Output only the lines below from the one containing "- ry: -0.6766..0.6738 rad" to the one containing "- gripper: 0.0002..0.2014", exactly as written, both ends kept.

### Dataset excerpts
-- -- --

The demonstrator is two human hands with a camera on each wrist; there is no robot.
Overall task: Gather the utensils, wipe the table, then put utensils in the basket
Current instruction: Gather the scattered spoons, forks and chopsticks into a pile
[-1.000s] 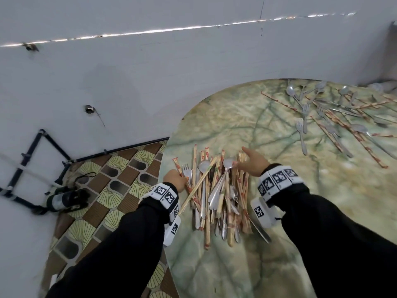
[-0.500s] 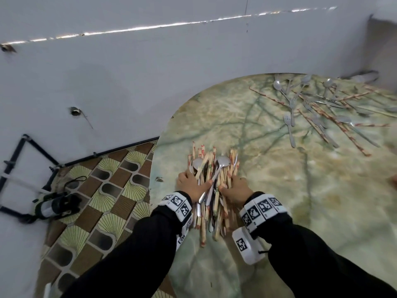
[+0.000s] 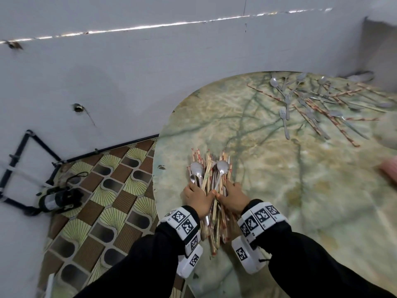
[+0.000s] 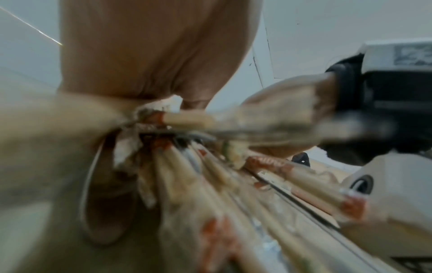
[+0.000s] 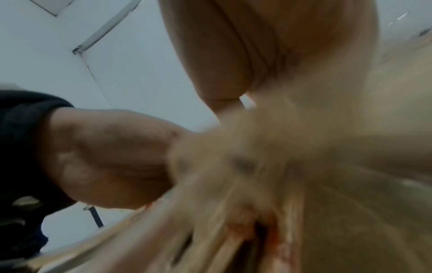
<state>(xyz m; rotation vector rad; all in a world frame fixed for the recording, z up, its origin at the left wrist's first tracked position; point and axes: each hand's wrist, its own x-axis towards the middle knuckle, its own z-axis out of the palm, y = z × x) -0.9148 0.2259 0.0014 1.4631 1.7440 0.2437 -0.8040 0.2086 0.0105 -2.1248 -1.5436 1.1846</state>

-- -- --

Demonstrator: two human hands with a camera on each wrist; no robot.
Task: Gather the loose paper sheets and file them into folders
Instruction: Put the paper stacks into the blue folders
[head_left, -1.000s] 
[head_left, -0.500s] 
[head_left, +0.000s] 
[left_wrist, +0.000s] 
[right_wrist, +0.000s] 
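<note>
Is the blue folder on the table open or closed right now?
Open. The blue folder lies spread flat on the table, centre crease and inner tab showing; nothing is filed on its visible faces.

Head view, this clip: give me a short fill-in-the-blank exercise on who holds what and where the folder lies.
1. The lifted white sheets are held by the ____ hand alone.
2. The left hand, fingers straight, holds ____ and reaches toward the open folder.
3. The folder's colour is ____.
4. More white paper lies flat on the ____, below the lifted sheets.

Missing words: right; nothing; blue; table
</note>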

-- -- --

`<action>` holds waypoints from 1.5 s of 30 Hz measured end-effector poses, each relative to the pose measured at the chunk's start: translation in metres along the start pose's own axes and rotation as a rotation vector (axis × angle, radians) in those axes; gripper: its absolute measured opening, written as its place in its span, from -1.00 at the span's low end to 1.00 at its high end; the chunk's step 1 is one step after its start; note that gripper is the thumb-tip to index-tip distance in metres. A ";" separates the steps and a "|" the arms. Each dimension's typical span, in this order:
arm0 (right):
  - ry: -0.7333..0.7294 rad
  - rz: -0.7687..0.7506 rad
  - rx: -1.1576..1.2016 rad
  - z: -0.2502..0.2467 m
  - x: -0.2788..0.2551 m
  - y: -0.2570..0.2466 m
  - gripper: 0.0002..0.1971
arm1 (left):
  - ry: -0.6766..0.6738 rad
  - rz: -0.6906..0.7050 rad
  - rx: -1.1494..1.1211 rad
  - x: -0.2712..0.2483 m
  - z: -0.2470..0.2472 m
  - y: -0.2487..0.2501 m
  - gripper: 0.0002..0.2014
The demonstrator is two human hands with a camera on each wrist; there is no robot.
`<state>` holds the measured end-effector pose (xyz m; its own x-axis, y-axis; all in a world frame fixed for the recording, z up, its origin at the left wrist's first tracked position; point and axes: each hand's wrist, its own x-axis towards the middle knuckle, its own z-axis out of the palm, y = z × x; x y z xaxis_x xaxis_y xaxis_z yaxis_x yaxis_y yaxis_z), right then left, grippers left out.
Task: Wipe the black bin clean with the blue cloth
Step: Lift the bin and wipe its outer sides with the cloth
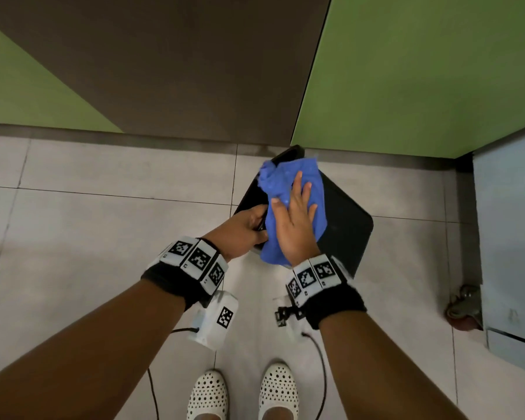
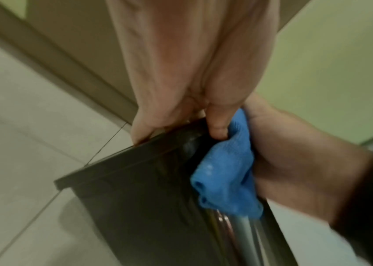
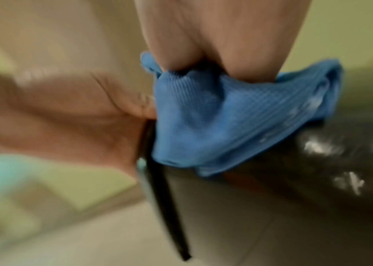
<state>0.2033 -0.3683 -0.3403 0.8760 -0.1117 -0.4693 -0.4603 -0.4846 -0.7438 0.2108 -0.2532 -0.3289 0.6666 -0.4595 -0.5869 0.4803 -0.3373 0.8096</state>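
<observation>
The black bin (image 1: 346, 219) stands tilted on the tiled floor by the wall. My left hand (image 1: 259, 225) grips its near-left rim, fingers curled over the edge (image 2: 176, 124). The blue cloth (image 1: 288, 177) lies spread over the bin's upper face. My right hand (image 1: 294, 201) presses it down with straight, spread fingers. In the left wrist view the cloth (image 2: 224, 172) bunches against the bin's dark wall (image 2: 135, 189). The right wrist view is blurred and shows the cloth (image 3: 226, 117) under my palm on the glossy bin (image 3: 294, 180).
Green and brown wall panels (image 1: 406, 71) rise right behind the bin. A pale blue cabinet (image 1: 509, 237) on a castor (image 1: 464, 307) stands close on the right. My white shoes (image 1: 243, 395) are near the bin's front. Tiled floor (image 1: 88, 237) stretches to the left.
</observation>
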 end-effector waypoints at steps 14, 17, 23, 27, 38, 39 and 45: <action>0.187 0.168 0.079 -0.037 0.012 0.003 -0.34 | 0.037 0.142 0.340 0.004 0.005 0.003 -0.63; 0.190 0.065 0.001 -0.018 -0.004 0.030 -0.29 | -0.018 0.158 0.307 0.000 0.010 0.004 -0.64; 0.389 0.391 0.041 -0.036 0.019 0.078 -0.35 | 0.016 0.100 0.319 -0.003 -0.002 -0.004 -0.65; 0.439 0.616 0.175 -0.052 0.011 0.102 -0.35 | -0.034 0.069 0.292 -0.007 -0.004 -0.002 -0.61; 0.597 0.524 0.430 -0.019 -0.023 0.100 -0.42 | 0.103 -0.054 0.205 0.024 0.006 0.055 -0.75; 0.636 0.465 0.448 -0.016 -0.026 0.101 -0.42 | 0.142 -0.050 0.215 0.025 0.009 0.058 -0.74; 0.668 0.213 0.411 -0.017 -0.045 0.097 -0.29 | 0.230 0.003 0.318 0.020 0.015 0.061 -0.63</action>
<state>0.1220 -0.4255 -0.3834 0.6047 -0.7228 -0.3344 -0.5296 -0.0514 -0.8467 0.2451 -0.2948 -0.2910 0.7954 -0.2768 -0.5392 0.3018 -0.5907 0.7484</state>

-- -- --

### SOLUTION TO THE EXERCISE
  - ry: -0.6766..0.6738 rad
  - rz: -0.6906..0.7050 rad
  - rx: -1.1494..1.1211 rad
  - x: -0.2712..0.2483 m
  - z: -0.2470..0.2472 m
  - y: -0.2487..0.2501 m
  - gripper: 0.0002..0.2014

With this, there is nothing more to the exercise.